DEVELOPMENT AND PILOT TESTING OF A COMPOSITE SCALE IN STRESS URINARY INCONTINENCE TO ASSESS THERAPEUTIC RESPONSE IN CLINICAL PRACTICE AND CLINICAL RESEARCH

Benoit Arnould, MSc, MA1, Brigitte Bosio-Le Goux2, Nadia Cadi-Soussi1, Catherine Droumaguet2, Nathalie Heurtebize2, and Pierre Costa3. (1) Mapi Values, Lyon, France, (2) Lilly France, Suresnes, France, (3) Hospital Caremeau, Nīmes, France

Purpose:Clinicians in charge of Stress Urinary Incontinence (SUI) patients miss specific tools supporting pragmatic treatment decision taking into account the complexity of perceived handicap and patients expectations. Our aim was to develop a standardized global medical judgement scale to assess therapeutic response and support medical decision.

Method: The concepts useful to assess SUI treatment outcomes were identified from two independent sources: literature review and clinicians' experience (30 open interviews). A test version of the Pragmatic Assessment Form (PAF) was developed. Eight clinicians comprehensively covering various perspectives of professional medical carers in SUI were interviewed, following a semi-structured interview guide assessing the relevance, comprehensiveness and validity of the concepts covered, accessibility to source information, clarity of item wording and response choice, easiness to use in clinical practice, applicability to the various situations in real life, appropriate level of guidance to form global medical judgement. The PAF was updated according to the comments received. Content validity was further assessed by 10 SUI patients, to quote the concepts covered by the PAF for relevance, reliability, importance, and applicability in routine clinical practice.

Results: Eight broad concepts covering symptom and functional status, impact on activities of daily life, well-being, coping, satisfaction and expectations were identified as relevant independent outcomes and included in the test PAF. Out of 8 clinicians interviewed, 7 found the PAF complete, relevant and specific to SUI, clear and valid to support clinical judgement. The clinicians were happy to have an assessment guide to support judgement, but did not wish to have a formal scoring procedure to support decision. The balance between treatment benefit, undesirable effects and constraints was made more explicit. An additional item describing patients' intentions was developed. After final validation by 10 SUI patients, the pilot version of the PAF was issued in a doubleA4 format, including instructions for use.

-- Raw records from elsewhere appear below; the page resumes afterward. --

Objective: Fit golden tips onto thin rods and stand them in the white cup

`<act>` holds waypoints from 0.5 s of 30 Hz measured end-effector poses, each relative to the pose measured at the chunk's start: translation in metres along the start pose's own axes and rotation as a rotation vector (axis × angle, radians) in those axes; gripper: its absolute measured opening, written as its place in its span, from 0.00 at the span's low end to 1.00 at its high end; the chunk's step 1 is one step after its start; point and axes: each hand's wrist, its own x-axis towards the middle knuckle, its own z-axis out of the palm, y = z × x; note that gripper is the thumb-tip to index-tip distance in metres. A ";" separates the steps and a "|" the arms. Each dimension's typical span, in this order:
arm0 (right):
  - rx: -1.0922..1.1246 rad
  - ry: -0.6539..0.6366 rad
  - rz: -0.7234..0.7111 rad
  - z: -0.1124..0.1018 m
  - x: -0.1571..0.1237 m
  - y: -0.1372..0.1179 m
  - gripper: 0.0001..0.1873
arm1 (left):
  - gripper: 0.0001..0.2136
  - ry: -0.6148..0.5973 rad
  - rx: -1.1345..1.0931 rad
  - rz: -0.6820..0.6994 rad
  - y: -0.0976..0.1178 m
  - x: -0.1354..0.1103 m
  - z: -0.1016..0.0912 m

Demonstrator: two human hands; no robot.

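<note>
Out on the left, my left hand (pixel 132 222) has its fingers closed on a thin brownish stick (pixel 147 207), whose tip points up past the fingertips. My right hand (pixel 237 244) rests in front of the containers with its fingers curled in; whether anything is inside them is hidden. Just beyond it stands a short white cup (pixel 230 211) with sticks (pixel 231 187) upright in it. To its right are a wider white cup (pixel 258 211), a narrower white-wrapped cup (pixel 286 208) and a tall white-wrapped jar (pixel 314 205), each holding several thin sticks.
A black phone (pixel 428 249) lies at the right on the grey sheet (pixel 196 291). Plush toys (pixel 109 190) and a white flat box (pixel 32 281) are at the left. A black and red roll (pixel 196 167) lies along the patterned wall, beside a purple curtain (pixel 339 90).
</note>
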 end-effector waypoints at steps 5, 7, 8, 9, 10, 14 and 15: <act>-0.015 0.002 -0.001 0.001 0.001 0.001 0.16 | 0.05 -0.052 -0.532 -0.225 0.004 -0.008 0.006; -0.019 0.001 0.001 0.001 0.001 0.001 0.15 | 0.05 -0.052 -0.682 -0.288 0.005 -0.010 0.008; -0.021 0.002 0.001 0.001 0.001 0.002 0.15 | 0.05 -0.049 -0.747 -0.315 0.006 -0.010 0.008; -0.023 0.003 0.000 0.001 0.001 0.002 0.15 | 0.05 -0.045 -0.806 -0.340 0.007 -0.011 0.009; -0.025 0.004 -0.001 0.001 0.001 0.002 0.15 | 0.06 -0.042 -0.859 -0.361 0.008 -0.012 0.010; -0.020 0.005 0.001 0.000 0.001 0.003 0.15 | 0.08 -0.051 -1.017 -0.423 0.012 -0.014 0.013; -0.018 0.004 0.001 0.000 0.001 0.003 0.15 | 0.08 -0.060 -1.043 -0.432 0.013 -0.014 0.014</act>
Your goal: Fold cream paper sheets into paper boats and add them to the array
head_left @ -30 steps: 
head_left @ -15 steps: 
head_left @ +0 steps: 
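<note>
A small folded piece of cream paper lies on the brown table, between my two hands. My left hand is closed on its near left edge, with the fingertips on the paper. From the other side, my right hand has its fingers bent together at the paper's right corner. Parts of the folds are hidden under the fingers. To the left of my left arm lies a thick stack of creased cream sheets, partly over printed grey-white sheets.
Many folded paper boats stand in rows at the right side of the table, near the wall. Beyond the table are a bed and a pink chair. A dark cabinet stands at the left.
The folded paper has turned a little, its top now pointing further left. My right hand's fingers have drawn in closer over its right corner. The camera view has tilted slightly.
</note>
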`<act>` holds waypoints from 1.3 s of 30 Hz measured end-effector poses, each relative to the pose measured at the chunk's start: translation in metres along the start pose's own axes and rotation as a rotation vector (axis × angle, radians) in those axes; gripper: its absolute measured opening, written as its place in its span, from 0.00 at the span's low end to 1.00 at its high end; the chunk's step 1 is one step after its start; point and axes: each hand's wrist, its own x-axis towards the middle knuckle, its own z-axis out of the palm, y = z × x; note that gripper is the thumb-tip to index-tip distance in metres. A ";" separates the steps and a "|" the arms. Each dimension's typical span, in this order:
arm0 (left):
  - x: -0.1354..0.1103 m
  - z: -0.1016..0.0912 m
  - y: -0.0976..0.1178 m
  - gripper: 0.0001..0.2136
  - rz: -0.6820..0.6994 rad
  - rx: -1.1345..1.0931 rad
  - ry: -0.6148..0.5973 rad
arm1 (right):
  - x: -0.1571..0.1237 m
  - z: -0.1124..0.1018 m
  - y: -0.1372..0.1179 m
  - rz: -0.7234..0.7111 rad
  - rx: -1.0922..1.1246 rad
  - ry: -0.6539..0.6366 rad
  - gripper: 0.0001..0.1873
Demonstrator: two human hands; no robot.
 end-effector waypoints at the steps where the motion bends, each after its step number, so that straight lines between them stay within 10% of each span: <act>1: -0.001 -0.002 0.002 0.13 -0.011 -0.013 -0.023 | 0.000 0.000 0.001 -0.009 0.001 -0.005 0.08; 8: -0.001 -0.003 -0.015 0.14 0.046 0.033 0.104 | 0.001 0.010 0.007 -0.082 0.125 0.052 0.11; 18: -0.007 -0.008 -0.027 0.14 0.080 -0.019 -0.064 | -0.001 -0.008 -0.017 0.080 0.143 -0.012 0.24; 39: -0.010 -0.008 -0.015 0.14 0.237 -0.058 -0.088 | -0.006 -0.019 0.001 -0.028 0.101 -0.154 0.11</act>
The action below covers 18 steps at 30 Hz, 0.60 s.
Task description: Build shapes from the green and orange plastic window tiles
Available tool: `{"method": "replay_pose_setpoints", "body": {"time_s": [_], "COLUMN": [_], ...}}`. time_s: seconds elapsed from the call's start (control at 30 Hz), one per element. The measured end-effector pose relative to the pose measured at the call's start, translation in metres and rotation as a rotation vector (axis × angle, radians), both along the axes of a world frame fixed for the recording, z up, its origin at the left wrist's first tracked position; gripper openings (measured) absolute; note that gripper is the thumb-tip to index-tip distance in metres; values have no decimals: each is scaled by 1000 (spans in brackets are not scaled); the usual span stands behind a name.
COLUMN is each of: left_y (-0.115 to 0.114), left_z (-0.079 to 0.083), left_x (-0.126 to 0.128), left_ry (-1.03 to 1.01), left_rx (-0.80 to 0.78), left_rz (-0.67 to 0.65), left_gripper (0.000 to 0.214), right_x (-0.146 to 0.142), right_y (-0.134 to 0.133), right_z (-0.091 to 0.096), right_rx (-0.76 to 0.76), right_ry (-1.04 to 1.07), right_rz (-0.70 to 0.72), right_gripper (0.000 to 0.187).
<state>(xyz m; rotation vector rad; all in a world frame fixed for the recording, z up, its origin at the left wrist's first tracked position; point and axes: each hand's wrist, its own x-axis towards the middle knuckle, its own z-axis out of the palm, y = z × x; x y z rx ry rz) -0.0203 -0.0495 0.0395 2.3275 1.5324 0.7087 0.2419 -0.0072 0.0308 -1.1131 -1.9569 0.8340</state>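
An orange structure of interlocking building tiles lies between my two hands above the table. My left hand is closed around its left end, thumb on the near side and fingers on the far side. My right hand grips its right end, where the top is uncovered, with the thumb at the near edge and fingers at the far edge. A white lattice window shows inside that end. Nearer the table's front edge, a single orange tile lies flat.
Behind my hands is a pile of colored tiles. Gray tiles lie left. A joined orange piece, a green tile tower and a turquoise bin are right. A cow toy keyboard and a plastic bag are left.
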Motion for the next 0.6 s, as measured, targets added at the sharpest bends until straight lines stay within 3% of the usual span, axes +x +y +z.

Conclusions: This new instrument is a short, simple, pragmatic composite tool which aims at helping the clinicians to easily manage complexity of patients perspective. It provides a comprehensive coverage of relevant outcomes in SUI to assess therapeutics and support medical decision making. This instrument allows two levels of concept elicitation, one, pragmatic, suitable for clinical practice, and one, standardized, suitable for clinical research. Its properties will be assessed in a specific validation study.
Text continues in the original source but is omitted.